First, vaccines need to be proven to be safe and effective before being used at the population level. This takes time. Second, even after a vaccine has been proven to be effective, it takes time to manufacture enough doses to cover the world’s population – and to make them available at a cost all countries can afford.
Finally, we are not really sure how effective the vaccine will be. We all hope that it will provide effective immunity to protect from subsequent infections, but we can’t base our entire strategy on that. This then leaves us with basic precautionary measures – not glamorous, not high tech, yet likely the only things we can bank on to reduce transmission, and finally control the pandemic. We need to pay attention to the three Ws – wear masks, watch your distance and wash your hands.

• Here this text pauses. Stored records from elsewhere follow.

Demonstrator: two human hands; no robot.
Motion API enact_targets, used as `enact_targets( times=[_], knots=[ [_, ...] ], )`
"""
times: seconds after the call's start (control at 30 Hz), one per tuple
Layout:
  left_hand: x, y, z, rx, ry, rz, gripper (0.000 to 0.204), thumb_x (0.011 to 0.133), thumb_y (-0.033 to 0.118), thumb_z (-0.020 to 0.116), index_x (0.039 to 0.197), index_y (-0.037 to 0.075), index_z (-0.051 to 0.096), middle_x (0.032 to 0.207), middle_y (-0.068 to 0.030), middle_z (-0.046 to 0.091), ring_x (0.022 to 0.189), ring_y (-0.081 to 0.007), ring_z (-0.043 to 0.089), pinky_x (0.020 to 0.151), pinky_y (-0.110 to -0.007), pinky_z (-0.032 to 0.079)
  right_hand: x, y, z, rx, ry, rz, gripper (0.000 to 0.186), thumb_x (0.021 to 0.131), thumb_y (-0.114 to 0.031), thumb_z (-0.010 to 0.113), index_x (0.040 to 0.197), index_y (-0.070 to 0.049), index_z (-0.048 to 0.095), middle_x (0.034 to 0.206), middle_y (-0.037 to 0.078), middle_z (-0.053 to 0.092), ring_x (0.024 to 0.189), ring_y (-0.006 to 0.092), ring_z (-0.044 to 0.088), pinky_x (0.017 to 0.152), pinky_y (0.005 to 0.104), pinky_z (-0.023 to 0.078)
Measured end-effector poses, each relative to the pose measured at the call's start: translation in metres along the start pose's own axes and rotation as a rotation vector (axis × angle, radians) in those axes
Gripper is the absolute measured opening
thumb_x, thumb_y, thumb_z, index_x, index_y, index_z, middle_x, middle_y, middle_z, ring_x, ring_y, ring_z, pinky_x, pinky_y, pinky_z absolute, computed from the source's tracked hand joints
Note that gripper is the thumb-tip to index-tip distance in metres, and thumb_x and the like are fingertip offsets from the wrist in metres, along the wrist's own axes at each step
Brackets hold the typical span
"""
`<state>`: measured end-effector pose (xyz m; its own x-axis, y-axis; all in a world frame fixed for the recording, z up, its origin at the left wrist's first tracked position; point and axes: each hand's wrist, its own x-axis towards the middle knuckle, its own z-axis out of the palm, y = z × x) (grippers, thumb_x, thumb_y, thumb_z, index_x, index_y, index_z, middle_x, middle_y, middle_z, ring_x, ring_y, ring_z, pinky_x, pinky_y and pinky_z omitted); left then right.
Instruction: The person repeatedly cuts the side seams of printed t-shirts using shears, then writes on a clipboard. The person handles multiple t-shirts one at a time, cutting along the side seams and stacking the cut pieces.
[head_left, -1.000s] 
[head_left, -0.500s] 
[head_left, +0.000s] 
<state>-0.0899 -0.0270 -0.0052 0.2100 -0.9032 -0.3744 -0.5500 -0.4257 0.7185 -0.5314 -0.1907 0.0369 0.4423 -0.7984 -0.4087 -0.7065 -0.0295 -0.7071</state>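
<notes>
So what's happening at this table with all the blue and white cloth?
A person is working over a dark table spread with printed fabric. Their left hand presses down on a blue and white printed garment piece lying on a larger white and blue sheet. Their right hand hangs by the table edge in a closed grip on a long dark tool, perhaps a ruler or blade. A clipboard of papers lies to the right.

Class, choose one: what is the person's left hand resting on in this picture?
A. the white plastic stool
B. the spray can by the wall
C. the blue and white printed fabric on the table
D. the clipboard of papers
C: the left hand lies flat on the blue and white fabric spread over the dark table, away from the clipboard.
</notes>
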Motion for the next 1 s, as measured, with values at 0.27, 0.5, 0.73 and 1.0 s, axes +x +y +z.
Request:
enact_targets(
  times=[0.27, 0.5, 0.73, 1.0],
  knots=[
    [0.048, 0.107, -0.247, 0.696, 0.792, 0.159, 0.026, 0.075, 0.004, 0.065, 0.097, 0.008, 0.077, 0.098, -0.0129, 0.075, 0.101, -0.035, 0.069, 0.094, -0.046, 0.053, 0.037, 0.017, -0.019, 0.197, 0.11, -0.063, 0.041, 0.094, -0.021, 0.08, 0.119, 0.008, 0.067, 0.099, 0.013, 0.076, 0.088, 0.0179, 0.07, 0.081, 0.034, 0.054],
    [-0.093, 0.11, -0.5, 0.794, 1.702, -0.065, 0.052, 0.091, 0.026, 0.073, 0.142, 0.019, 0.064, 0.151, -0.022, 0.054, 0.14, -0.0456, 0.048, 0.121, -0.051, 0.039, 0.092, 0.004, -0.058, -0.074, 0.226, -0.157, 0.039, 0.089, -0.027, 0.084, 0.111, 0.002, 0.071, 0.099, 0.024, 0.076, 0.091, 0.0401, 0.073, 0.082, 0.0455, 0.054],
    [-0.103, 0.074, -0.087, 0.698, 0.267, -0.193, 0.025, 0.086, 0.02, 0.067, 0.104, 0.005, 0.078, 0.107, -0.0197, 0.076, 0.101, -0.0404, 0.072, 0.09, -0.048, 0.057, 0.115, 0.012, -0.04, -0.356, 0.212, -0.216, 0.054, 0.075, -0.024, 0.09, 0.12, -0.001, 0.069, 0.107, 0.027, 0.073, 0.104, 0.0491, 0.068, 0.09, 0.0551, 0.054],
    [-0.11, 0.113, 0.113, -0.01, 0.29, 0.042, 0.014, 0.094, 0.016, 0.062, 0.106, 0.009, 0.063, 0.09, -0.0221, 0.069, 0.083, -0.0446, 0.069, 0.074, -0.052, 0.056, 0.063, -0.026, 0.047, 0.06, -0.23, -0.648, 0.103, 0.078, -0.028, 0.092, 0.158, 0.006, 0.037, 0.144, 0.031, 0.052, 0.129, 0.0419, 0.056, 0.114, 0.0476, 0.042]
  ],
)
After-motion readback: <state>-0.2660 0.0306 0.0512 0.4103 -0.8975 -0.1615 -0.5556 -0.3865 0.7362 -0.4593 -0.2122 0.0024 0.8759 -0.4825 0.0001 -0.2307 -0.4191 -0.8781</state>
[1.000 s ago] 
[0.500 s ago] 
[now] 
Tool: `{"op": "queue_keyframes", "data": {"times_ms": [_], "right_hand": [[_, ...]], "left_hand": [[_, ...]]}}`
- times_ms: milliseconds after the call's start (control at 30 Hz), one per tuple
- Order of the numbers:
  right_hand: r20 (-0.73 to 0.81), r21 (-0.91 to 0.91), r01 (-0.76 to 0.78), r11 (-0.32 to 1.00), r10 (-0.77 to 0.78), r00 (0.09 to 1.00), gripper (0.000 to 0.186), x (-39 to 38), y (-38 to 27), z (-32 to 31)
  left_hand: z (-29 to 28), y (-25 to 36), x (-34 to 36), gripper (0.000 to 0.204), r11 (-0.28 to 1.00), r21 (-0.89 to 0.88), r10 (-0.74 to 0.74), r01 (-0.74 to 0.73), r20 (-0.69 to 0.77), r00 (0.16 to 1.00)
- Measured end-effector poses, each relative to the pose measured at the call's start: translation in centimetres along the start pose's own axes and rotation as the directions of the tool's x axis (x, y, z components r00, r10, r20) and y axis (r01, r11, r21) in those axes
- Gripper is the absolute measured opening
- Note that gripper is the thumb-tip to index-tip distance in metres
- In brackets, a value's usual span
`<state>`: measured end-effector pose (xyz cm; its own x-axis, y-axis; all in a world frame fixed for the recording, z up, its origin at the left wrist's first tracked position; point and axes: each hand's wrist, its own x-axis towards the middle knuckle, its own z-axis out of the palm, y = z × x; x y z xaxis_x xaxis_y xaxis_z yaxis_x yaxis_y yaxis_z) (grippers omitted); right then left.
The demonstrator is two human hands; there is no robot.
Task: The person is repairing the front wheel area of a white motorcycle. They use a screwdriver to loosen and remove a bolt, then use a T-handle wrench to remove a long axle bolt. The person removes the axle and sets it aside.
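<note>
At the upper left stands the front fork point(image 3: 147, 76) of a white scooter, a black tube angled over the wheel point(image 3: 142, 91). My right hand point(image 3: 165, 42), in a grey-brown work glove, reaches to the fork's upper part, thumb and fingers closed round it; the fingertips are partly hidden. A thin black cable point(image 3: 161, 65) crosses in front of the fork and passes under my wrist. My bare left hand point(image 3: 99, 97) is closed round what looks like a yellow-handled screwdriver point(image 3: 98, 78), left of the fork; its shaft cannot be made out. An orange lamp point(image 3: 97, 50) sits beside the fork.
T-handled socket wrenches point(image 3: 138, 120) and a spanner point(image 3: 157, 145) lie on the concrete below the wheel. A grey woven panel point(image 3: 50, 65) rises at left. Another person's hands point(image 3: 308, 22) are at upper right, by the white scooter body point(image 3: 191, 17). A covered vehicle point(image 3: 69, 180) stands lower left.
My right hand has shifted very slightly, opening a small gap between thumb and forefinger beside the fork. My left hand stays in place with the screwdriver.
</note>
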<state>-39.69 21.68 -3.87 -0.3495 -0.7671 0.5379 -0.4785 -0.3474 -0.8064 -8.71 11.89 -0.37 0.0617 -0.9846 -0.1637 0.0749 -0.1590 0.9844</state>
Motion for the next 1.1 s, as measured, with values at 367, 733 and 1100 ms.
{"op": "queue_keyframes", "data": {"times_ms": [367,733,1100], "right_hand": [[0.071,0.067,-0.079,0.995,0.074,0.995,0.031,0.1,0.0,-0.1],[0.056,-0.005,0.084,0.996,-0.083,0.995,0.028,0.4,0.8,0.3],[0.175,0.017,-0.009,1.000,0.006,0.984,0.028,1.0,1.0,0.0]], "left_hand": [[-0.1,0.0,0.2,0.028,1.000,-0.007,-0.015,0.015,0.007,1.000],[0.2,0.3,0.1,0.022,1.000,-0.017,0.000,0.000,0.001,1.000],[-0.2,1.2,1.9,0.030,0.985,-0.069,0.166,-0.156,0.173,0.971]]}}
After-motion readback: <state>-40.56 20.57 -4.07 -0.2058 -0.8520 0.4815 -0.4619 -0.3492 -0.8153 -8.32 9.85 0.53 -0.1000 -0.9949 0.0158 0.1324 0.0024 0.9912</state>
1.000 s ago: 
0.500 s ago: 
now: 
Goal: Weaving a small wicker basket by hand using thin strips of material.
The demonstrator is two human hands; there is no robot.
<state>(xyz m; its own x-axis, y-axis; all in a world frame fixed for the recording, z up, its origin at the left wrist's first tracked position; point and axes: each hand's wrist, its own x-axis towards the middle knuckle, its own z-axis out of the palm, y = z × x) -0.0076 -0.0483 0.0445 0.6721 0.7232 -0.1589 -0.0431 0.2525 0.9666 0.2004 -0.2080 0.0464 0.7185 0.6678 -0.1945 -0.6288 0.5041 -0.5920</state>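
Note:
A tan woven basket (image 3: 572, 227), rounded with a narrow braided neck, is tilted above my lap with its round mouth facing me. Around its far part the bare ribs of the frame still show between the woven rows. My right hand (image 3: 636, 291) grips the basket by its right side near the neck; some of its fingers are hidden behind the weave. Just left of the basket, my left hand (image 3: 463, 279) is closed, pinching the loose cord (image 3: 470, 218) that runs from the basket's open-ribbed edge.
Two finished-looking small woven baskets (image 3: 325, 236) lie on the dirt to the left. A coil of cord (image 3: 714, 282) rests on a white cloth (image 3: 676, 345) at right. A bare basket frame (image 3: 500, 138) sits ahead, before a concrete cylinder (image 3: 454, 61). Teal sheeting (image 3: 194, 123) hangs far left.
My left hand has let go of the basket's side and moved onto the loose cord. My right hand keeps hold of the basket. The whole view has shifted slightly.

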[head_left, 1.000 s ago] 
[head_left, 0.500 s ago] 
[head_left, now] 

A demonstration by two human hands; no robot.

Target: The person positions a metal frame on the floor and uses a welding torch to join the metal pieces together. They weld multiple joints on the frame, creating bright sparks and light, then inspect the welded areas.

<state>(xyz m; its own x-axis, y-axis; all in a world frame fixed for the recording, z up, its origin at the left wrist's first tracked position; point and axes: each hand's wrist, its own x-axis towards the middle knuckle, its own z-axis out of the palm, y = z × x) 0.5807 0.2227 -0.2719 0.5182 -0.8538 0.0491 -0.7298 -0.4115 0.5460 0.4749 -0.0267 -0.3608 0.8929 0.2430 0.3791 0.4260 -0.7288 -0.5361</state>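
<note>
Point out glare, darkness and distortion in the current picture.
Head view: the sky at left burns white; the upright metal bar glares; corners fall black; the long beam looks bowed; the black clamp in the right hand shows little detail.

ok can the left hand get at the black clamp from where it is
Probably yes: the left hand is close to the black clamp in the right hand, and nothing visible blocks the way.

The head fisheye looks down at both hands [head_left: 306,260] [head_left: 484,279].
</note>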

Strangely, and paradoxically as the pandemic has progressed, we seem to have de-emphasised our messaging on following these simple yet effective measures. When we had a thousand new diagnoses per day, we were extremely careful. We didn’t step out of our homes, wore masks when in public, maintained physical distance and washed our hands frequently. Ironically, with more than a lakh new diagnoses each day, we have thrown caution to the winds.
People seem to have equated the government lifting lockdowns to the virus not being a problem any more. But nothing could be further from the truth, as the numbers above show. We need to de-link the two.
We need to get our messaging right now. We are seeing the highest number of cases, the highest number of daily deaths than ever before in this pandemic. Now is the most dangerous phase we have had during the pandemic thus far, and this is no time to let our guard down.
While lifting the lockdown was, and is, necessary, adherence to basic precautionary measures is crucial. We just can’t afford to ignore this. We need to widely disseminate the need for the three Ws: wear a mask, watch your distance, wash your hands.
This article was originally published as a thread on Twitter, and has been compiled and published here with the author’s permission.
C.S. Pramesh is the director of the Tata Memorial Hospital, Mumbai.